**Assignment**: Among the entries below, find each line holding "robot" and return it.

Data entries
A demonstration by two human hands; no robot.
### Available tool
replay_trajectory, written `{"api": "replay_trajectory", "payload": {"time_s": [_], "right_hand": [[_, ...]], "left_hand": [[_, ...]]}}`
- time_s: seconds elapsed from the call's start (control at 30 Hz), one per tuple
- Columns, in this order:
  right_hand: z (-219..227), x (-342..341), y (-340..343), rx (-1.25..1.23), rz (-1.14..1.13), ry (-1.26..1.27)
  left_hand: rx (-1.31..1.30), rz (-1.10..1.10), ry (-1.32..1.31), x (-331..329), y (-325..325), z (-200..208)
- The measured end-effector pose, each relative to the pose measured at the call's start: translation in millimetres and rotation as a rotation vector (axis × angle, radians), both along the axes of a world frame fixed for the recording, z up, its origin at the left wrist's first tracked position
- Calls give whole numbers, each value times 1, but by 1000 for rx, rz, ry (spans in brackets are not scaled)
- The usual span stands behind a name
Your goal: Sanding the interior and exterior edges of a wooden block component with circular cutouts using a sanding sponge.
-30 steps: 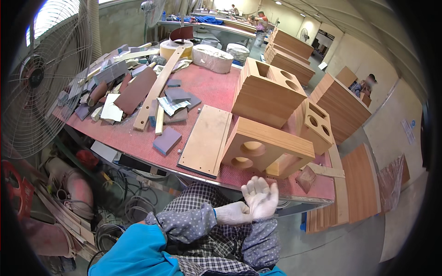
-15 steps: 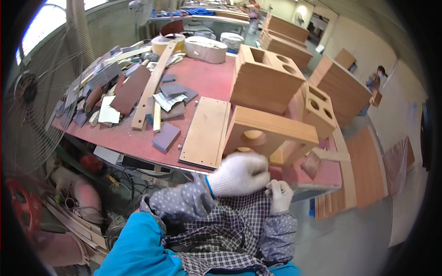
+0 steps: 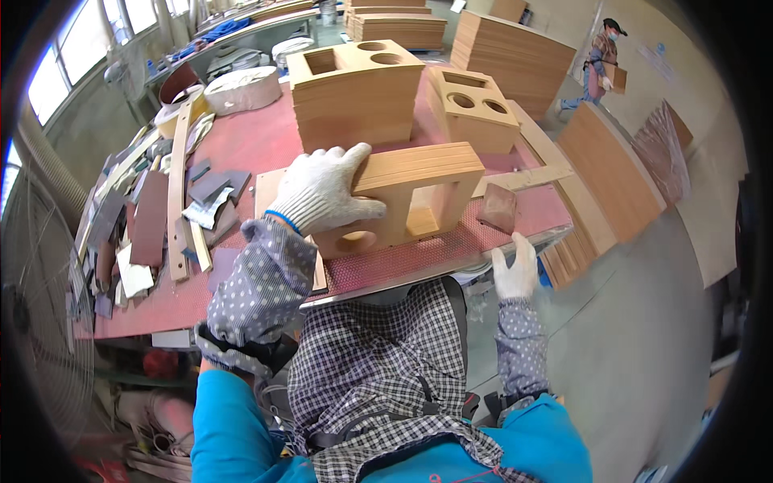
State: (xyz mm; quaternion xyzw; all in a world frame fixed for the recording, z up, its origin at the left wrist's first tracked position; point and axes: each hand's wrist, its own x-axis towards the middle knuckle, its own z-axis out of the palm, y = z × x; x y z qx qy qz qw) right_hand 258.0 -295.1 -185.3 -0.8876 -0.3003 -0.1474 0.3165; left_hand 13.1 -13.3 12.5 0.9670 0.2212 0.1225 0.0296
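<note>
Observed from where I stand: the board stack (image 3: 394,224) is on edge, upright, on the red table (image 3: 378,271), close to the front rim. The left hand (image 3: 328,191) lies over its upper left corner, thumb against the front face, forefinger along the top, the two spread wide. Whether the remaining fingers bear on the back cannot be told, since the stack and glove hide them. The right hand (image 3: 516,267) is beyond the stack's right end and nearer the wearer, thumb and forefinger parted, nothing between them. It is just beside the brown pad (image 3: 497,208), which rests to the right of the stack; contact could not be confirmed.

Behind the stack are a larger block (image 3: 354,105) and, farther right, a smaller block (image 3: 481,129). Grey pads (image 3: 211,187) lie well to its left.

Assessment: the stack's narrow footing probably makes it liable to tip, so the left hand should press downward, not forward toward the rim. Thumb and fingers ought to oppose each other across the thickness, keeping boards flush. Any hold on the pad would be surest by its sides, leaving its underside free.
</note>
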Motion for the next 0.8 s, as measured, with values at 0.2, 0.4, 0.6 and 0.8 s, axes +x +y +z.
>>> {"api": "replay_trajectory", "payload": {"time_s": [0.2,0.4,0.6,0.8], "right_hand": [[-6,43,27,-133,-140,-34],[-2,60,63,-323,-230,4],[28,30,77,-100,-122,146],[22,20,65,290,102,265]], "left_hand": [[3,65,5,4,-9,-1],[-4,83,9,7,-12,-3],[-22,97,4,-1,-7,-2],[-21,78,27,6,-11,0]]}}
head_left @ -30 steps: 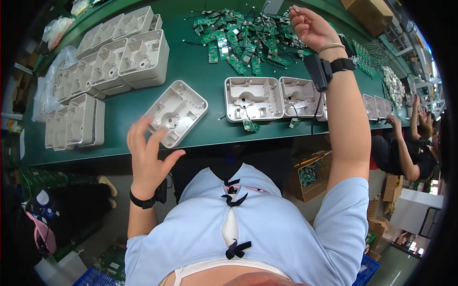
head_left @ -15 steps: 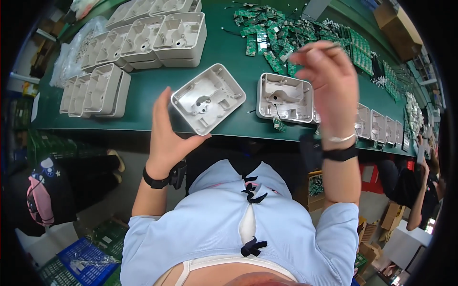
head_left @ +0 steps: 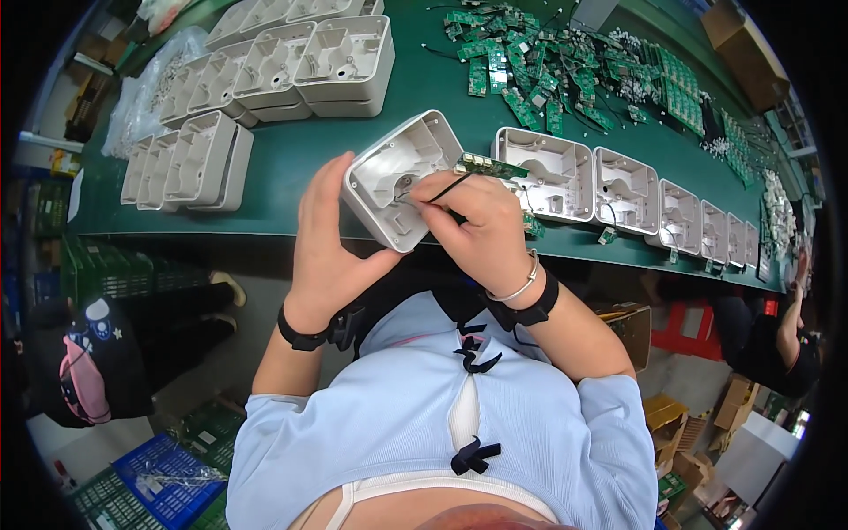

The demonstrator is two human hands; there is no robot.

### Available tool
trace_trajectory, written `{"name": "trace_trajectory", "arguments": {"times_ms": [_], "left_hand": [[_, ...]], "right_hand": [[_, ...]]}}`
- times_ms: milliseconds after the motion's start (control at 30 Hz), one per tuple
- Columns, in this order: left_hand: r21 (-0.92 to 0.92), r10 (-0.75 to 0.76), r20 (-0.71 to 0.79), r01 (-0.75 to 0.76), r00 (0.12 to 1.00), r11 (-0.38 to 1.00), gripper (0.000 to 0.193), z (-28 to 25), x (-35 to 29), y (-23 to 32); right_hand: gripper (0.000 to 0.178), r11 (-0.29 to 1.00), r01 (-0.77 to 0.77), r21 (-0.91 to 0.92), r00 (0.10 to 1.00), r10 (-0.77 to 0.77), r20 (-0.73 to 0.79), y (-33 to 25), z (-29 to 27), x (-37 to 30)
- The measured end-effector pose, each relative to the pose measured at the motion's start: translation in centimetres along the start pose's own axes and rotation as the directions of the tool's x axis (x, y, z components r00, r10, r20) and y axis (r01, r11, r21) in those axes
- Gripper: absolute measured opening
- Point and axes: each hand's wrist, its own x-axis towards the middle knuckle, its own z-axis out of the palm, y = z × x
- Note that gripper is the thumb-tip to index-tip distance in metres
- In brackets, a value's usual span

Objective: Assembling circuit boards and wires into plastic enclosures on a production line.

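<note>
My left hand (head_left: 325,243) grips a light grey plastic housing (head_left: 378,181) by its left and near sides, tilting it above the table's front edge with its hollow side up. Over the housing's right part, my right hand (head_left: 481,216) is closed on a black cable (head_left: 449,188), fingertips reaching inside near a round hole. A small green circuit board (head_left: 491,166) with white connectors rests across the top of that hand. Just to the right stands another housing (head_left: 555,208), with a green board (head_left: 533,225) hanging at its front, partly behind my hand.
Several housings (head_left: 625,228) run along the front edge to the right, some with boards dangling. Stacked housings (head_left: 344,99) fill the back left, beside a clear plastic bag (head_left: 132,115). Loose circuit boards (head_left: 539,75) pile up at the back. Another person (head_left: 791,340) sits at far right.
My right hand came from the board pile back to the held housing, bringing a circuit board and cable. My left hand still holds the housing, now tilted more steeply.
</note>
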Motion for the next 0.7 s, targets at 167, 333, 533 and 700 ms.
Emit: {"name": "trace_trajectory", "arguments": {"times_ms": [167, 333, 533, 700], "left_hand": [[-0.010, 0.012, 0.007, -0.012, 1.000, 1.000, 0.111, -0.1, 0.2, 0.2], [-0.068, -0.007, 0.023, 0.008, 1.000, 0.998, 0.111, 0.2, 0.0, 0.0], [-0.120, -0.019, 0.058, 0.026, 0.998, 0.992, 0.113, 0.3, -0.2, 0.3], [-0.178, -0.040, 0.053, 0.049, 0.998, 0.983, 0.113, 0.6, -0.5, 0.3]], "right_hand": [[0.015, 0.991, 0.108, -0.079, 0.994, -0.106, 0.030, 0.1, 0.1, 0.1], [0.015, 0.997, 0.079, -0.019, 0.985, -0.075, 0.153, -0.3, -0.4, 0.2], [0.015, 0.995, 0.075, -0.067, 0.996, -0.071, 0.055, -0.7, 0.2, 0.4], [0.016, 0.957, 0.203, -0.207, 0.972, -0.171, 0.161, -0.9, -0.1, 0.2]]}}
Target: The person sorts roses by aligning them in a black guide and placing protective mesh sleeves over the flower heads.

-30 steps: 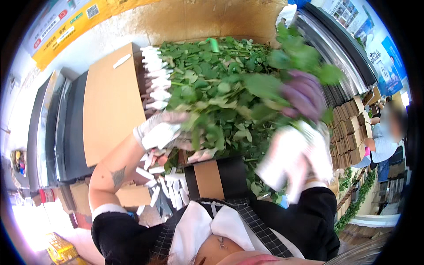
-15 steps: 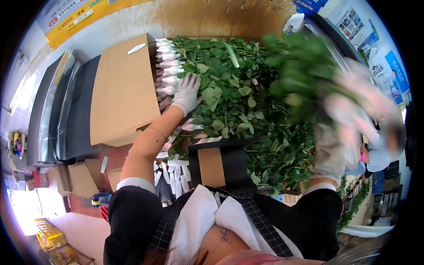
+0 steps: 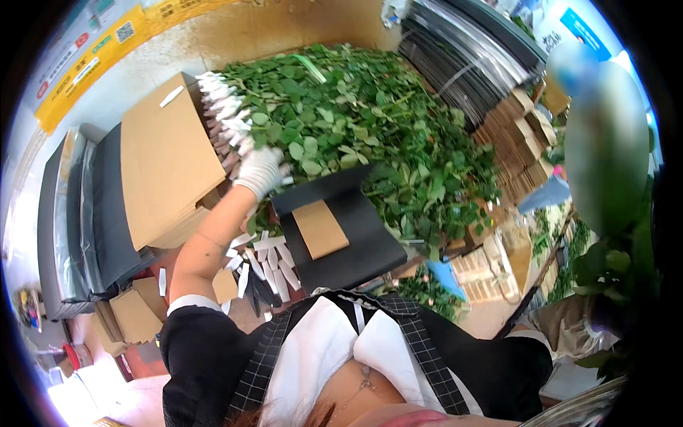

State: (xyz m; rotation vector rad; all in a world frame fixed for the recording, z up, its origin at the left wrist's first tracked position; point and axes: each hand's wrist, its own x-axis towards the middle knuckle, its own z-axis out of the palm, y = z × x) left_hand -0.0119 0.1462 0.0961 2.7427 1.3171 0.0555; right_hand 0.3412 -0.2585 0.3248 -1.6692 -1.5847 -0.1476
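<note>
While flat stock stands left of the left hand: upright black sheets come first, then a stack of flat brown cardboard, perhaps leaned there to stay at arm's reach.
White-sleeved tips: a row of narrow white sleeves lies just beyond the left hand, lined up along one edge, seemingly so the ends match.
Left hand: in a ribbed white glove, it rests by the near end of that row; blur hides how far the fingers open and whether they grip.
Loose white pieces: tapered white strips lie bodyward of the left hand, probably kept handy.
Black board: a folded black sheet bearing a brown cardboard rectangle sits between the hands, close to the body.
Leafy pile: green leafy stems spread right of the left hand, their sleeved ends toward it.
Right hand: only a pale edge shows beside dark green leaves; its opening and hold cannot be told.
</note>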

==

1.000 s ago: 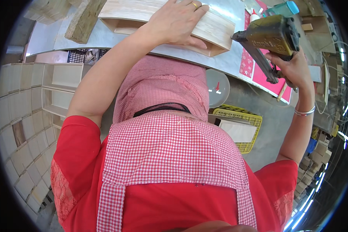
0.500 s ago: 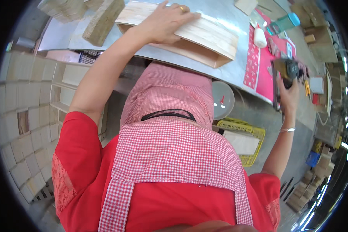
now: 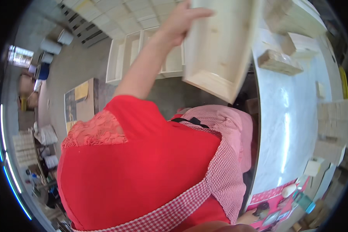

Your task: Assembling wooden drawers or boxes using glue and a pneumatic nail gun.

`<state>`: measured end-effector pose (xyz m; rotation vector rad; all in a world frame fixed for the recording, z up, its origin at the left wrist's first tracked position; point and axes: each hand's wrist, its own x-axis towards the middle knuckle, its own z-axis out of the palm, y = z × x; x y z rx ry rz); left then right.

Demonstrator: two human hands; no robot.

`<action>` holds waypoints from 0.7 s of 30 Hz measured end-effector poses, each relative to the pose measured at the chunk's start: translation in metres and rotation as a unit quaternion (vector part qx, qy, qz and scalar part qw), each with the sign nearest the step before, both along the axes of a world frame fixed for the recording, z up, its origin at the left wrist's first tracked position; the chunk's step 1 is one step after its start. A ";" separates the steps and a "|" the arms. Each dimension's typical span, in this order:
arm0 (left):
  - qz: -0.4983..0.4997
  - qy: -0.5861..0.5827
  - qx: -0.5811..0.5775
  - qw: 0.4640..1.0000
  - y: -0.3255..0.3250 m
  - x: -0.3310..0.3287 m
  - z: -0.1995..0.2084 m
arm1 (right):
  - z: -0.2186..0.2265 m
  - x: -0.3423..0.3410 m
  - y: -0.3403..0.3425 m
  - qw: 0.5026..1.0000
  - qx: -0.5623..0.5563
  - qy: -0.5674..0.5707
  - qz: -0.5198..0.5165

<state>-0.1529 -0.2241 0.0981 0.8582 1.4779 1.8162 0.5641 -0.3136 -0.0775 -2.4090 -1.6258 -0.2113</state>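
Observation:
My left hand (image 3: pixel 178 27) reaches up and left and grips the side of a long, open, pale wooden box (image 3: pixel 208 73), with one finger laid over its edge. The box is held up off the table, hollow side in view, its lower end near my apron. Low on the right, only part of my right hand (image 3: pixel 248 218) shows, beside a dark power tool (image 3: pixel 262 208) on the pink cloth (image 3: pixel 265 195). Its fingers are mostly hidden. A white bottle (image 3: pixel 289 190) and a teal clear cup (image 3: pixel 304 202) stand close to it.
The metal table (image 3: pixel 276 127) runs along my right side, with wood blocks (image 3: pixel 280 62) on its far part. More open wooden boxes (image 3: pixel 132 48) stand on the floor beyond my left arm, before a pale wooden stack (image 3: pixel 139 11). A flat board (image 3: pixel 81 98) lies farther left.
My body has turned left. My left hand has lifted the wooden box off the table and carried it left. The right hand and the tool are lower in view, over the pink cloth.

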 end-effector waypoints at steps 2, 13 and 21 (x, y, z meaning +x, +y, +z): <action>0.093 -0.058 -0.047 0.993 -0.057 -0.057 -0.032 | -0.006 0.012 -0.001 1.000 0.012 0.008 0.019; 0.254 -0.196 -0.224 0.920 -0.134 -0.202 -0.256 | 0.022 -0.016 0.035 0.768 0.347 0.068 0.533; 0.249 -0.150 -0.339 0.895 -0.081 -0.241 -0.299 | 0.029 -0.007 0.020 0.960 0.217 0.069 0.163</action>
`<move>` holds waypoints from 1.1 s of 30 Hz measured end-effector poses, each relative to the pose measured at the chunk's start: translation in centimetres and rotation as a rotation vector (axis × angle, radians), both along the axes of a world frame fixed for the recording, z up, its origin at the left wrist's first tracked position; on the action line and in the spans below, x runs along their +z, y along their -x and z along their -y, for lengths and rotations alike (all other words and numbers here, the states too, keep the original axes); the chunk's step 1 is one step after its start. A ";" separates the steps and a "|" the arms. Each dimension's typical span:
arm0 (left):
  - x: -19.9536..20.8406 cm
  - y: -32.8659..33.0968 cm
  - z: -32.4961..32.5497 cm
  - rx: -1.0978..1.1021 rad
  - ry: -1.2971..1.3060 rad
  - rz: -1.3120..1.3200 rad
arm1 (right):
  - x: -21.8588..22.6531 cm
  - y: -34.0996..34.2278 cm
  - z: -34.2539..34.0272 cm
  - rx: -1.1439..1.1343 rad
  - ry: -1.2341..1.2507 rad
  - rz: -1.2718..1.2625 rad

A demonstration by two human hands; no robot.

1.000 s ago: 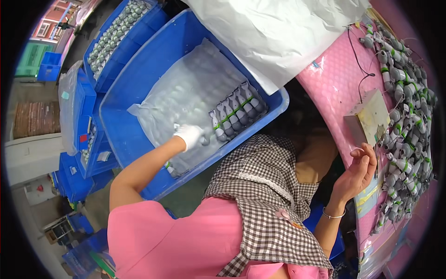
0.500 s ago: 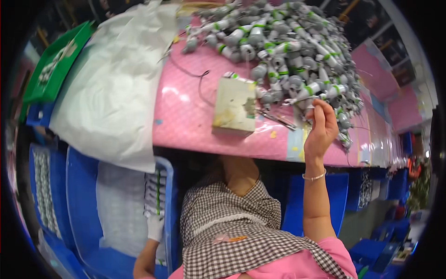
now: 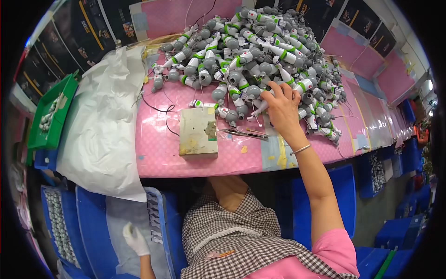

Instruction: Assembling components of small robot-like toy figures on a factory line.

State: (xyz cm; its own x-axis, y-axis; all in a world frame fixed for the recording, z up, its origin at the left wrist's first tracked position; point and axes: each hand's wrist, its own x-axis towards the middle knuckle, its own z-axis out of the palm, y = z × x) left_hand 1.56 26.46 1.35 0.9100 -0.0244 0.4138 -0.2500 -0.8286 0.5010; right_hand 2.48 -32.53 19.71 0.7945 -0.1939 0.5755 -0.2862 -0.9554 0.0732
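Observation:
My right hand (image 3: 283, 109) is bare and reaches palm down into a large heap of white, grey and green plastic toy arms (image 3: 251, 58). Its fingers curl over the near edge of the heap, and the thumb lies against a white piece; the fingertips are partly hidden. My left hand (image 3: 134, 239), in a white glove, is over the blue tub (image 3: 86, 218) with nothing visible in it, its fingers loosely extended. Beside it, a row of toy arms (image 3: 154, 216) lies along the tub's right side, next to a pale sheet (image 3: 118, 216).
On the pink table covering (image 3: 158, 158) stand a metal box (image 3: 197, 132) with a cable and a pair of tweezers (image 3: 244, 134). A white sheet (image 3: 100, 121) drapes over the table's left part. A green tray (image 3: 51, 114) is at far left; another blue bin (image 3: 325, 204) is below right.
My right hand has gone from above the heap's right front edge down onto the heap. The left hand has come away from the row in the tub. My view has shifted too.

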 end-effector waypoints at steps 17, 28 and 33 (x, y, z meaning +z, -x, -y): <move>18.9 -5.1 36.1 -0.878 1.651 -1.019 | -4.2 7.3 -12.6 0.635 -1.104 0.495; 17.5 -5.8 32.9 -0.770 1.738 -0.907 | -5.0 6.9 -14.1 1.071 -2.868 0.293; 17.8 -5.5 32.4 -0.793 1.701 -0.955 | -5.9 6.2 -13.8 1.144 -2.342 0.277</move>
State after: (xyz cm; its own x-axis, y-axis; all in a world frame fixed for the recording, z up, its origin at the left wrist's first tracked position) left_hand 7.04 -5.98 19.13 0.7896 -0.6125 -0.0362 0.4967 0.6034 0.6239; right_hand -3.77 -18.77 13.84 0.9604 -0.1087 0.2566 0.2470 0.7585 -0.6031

**Answer for the task**:
A demonstration by two human hands; no robot.
The demonstrator is two human hands; there is no robot.
Demonstrator: two human hands; no robot.
A demonstration by two human hands; no robot.
Instruction: Assembling components of small robot-like toy figures on a factory line.

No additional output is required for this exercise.